Strueven says to start with manufacturer recommendations and one or two years of history to determine usage, criticality, cost and stock-out cost. “The software calculates and best-fits the part history to one of about 10 industry-standard algorithms to minimize carrying costs — ordering, stocking, handling, interest, pilferage — which are typically 25% of the inventory costs,” he says. “We typically can save 10%, which can be $2 million or even $5 million, while increasing critical stores.”

Software can allow you to list equipment by criteria, such as items that have moved or not within the past year, items that are associated with particular pieces of equipment or of a specific type. It can tell you what kits have a specific part, or what parts are in a kit. Criticality factors indicate which spares are required for insurance purposes.

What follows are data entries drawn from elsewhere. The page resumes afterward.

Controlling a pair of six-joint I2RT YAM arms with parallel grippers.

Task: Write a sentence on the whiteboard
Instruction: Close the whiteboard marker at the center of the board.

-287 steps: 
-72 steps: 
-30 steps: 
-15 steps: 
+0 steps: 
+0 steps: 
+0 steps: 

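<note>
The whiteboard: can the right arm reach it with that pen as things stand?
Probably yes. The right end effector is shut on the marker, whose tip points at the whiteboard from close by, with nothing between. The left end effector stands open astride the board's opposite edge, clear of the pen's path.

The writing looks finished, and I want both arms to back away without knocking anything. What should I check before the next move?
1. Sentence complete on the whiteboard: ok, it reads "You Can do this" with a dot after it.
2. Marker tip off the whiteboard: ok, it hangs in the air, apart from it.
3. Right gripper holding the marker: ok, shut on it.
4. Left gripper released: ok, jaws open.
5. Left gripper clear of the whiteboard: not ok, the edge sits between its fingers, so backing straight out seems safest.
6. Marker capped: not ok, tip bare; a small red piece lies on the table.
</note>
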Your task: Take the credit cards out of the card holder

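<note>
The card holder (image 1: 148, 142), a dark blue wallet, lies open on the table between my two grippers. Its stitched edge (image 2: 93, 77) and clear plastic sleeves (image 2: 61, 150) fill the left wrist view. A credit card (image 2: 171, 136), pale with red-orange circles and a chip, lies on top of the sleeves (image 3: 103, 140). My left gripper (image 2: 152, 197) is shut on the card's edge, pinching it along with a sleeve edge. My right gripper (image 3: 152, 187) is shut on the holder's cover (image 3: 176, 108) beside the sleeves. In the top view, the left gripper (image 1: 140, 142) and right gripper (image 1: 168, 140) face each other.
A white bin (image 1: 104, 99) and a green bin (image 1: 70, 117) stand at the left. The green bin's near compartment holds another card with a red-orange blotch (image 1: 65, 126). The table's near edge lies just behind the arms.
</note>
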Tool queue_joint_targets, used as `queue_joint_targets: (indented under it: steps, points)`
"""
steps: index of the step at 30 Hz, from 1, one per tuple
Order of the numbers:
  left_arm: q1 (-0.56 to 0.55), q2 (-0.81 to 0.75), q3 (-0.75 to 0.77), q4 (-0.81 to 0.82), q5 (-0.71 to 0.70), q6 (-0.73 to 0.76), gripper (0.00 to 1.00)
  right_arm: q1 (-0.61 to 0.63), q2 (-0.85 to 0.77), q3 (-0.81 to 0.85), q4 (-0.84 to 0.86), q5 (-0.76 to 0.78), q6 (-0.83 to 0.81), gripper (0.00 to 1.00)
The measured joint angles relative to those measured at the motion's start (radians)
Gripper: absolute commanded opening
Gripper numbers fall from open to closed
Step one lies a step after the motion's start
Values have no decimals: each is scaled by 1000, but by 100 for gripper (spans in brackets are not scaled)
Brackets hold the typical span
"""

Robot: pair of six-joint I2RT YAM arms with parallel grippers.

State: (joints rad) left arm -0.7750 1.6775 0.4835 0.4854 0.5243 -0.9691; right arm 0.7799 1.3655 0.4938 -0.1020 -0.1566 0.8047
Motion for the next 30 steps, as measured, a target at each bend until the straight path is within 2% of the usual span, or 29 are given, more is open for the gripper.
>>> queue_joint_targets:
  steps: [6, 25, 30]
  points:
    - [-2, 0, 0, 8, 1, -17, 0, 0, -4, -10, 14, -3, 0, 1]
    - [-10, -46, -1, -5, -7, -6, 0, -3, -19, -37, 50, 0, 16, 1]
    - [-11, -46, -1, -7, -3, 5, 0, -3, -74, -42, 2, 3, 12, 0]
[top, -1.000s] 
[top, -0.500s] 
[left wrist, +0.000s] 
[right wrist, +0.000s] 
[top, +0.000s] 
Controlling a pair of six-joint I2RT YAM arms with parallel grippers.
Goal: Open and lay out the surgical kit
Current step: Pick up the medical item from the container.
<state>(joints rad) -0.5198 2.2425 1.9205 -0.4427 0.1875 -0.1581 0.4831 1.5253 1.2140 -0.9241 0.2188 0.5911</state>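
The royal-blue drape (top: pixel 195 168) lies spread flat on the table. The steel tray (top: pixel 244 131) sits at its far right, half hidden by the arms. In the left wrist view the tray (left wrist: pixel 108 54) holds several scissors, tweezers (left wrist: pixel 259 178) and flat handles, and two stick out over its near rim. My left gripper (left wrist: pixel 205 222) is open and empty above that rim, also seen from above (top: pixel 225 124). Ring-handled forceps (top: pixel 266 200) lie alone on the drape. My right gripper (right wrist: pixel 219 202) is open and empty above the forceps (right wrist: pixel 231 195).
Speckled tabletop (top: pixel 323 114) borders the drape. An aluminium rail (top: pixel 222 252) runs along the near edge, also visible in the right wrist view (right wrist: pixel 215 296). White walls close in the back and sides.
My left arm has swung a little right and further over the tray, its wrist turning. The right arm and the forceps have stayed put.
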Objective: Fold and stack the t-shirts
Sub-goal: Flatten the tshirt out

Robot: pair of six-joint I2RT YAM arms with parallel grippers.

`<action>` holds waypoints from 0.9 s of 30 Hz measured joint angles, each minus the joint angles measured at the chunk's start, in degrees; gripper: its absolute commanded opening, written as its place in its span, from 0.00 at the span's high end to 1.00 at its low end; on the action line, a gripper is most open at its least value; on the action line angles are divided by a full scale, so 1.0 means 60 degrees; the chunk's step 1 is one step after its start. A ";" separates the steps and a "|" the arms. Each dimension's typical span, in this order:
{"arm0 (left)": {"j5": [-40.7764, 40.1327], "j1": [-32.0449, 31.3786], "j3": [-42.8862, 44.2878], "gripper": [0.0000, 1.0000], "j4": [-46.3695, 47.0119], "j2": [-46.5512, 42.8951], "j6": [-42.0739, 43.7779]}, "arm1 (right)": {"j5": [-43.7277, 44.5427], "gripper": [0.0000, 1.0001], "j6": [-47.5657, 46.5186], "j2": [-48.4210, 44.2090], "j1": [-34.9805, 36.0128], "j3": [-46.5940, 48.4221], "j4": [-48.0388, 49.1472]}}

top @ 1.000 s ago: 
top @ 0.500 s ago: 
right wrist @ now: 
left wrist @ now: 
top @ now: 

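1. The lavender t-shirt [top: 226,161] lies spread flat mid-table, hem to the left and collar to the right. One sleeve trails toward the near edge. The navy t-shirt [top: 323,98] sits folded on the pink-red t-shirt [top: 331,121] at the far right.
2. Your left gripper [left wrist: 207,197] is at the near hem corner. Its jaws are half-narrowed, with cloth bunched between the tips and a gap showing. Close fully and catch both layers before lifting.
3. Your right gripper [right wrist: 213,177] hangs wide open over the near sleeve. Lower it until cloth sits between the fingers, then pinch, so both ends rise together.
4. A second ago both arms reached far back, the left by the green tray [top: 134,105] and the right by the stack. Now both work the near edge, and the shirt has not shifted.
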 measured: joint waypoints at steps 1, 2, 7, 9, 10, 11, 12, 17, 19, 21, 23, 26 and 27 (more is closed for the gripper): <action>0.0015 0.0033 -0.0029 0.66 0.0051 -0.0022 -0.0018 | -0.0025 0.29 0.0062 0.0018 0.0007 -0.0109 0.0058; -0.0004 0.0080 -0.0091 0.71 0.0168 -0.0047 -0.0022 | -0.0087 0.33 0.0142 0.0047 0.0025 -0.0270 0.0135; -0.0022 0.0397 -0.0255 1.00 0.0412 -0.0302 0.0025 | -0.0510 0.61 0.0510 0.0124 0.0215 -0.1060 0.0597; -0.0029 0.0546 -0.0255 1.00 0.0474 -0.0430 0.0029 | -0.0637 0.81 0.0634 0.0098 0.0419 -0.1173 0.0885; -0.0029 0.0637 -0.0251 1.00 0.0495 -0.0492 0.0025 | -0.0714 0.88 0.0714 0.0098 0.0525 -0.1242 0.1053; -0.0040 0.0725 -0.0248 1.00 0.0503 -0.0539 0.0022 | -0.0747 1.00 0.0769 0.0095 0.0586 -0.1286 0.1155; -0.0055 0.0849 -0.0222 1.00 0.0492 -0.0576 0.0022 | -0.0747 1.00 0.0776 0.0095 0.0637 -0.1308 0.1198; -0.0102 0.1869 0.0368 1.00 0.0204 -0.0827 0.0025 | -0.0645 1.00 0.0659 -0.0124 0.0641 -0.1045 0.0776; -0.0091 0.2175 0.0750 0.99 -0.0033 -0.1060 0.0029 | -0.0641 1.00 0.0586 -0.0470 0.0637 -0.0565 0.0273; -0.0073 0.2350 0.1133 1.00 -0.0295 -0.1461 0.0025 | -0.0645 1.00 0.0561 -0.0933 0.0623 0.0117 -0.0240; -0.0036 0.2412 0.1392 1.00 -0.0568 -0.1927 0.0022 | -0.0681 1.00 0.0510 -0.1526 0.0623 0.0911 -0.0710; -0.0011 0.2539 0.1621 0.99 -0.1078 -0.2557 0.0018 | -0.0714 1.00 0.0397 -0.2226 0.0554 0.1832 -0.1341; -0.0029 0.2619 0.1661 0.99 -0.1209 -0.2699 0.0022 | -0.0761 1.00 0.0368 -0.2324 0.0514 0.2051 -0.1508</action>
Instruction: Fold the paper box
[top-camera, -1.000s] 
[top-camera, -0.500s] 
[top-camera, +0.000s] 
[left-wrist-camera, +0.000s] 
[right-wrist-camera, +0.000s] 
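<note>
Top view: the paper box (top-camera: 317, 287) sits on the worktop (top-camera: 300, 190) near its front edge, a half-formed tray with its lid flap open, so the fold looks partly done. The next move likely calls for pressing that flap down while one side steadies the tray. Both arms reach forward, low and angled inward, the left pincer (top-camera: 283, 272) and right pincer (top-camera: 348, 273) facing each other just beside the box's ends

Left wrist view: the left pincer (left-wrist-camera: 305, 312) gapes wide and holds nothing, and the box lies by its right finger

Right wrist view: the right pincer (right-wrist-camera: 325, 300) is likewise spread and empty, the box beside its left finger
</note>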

Duplicate inventories can be consolidated. For example, “Duct tape might have six names, spellings and storage locations,” Strueven says. “We find, combine and merge those into one.” Similarly, the inventories of multiple warehouses can be brought together so you can see that if you’re out of stock in one, you can get it from another. Parts that are obsolete in one location can be moved to another, where they’ll be used. Seldom-used high-ticket and long-lead items can be kept available in minimum quantities accessible to multiple facilities. “The right amount in the right place,” he says.

Mincom’s typical implementation takes three or four weeks. “We’ll identify 1% to 5% savings during that time,” Strueven says. “Reaching 10% to 20% savings takes a while, because if you have 30,000 items in inventory, you can’t evaluate those every month, but payback is typically less than a year, usually six months.”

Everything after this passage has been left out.